### WORK INSTRUCTIONS
The reply should hold only the lines below beginning at the one with "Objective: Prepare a" and ending at the one with "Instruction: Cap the", copied exactly, with every picture left out.

........

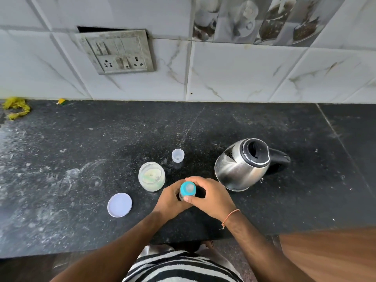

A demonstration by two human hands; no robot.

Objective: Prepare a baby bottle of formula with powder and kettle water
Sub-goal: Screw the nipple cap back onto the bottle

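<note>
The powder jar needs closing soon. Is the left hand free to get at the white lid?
Probably not yet: the left hand grips the bottle. Once it lets go, the lid lies close by on bare counter, unobstructed.

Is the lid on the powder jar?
No, the powder jar stands open, and its lid lies flat on the counter beside it.

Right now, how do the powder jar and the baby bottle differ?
The jar stands open on the counter, its white lid lying apart to its left; the bottle wears its blue nipple ring. No hand touches the jar, while the left hand grips the bottle's body and the right hand grips its ring. The jar looks wider than the bottle. Both stand upright on the counter.
</note>
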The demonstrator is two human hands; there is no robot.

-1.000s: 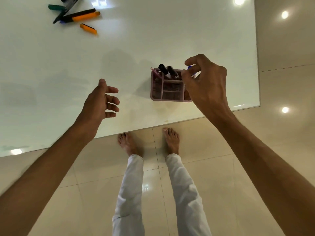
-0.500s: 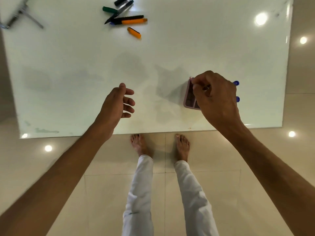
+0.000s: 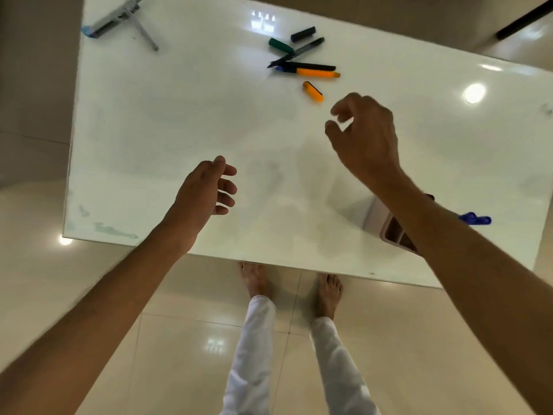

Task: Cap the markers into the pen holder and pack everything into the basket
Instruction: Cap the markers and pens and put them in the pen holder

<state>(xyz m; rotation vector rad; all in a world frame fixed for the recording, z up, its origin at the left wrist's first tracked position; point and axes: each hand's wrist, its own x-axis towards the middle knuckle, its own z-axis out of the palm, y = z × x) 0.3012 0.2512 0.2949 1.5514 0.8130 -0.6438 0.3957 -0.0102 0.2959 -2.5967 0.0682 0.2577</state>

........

### WRITTEN ANSWER
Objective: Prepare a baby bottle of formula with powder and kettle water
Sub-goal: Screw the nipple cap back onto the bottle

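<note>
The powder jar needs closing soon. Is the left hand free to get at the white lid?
Probably not yet: the left hand grips the bottle. Once it lets go, the lid lies close by on bare counter, unobstructed.

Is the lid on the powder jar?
No, the powder jar stands open, and its lid lies flat on the counter beside it.

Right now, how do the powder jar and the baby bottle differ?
The jar stands open on the counter, its white lid lying apart to its left; the bottle wears its blue nipple ring. No hand touches the jar, while the left hand grips the bottle's body and the right hand grips its ring. The jar looks wider than the bottle. Both stand upright on the counter.
</note>
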The demonstrator is two human hands; there is no robot.

-1.000s: 
-0.500s: 
+0.000s: 

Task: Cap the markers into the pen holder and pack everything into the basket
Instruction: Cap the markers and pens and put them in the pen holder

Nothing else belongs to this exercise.